* What the exercise asks *
Repeat the listing verbatim. Drop any pictures.
── Data excerpt ──
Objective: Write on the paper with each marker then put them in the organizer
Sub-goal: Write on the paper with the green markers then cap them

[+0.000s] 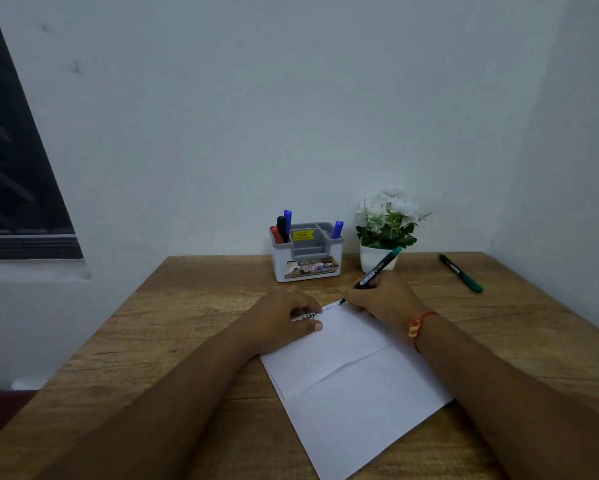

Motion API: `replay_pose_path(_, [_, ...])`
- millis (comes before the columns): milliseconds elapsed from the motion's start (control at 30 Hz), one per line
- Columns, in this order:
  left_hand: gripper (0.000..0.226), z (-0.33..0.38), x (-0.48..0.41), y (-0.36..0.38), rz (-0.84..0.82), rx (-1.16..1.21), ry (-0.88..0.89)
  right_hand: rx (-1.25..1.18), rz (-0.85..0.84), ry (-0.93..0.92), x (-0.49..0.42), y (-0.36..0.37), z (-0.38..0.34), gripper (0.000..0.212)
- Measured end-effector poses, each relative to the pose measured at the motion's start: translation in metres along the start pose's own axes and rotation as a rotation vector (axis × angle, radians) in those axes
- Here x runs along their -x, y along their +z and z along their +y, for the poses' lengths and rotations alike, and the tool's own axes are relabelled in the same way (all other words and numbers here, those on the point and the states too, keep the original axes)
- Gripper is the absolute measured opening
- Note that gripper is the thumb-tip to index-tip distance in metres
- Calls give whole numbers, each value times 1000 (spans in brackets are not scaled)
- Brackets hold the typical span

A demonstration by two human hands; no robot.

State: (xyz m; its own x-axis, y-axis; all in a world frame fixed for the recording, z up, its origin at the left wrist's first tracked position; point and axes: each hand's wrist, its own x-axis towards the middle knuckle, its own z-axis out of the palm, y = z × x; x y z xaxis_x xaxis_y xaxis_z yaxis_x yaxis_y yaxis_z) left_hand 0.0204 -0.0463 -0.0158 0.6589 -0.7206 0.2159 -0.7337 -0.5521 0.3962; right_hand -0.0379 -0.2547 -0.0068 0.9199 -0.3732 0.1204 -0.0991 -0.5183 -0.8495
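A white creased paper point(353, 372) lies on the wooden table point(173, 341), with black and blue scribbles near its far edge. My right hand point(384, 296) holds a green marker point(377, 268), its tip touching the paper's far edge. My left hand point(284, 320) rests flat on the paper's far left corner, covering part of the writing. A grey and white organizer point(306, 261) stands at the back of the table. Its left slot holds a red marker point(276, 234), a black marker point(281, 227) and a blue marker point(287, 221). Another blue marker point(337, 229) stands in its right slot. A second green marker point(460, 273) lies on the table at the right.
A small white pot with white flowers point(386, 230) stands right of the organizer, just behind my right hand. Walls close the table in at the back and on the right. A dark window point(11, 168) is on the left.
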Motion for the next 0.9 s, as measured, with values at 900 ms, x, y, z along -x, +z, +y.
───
* Task solution *
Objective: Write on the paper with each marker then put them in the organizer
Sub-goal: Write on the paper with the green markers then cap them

[+0.000s] 

Motion API: `replay_pose_path(_, [_, ...])`
- millis (comes before the columns): milliseconds elapsed from the motion's start (control at 30 Hz), one per line
- Columns, in this order:
  left_hand: gripper (0.000..0.226), z (-0.33..0.38), x (-0.48..0.41), y (-0.36..0.38), rz (-0.84..0.82), rx (-1.16..1.21), ry (-0.88..0.89)
  right_hand: rx (-1.25..1.18), rz (-0.85..0.84), ry (-0.93..0.92), x (-0.49..0.42), y (-0.36..0.37), z (-0.38..0.34), gripper (0.000..0.212)
- Measured end-effector poses, each relative to the pose measured at the motion's start: translation in metres along the start pose's own axes and rotation as a rotation vector (axis × angle, radians) in those axes
- Here x runs along their -x, y along their +z and z along their +y, for the poses' lengths and rotations alike, and the tool's own axes are relabelled in the same way (all other words and numbers here, those on the point and the states too, keep the original axes)
- Gripper is the absolute measured opening
- Note that gripper is the thumb-tip to index-tip distance in metres
- Calls give whole numbers, each value times 1000 (spans in brackets are not scaled)
- Brackets hold the typical span

A demonstration by two human hands; no robot.

State: (xyz m; its own x-axis, y-axis; all in a world frame fixed for the recording, z up, its origin at the left wrist's first tracked position; point and axes: each hand's wrist, its own x-axis towards the middle knuckle, its own z-axis out of the palm, y = z × x; x y z xaxis_x xaxis_y xaxis_z yaxis_x yaxis_y yaxis_z) left_hand 0.0204 -0.0463 -0.0158 0.6589 -0.7206 0.2159 -0.7337 -0.5521 0.3962; right_hand -0.0379 -0.2547 -0.0068 0.9199 -0.3732 0.1204 -0.0991 -0.5183 -0.8495
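A white creased paper point(353, 372) lies on the wooden table point(173, 341), with black and blue scribbles near its far edge. My right hand point(384, 296) holds a green marker point(377, 268), its tip touching the paper's far edge. My left hand point(284, 320) rests flat on the paper's far left corner, covering part of the writing. A grey and white organizer point(306, 261) stands at the back of the table. Its left slot holds a red marker point(276, 234), a black marker point(281, 227) and a blue marker point(287, 221). Another blue marker point(337, 229) stands in its right slot. A second green marker point(460, 273) lies on the table at the right.
A small white pot with white flowers point(386, 230) stands right of the organizer, just behind my right hand. Walls close the table in at the back and on the right. A dark window point(11, 168) is on the left.
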Motion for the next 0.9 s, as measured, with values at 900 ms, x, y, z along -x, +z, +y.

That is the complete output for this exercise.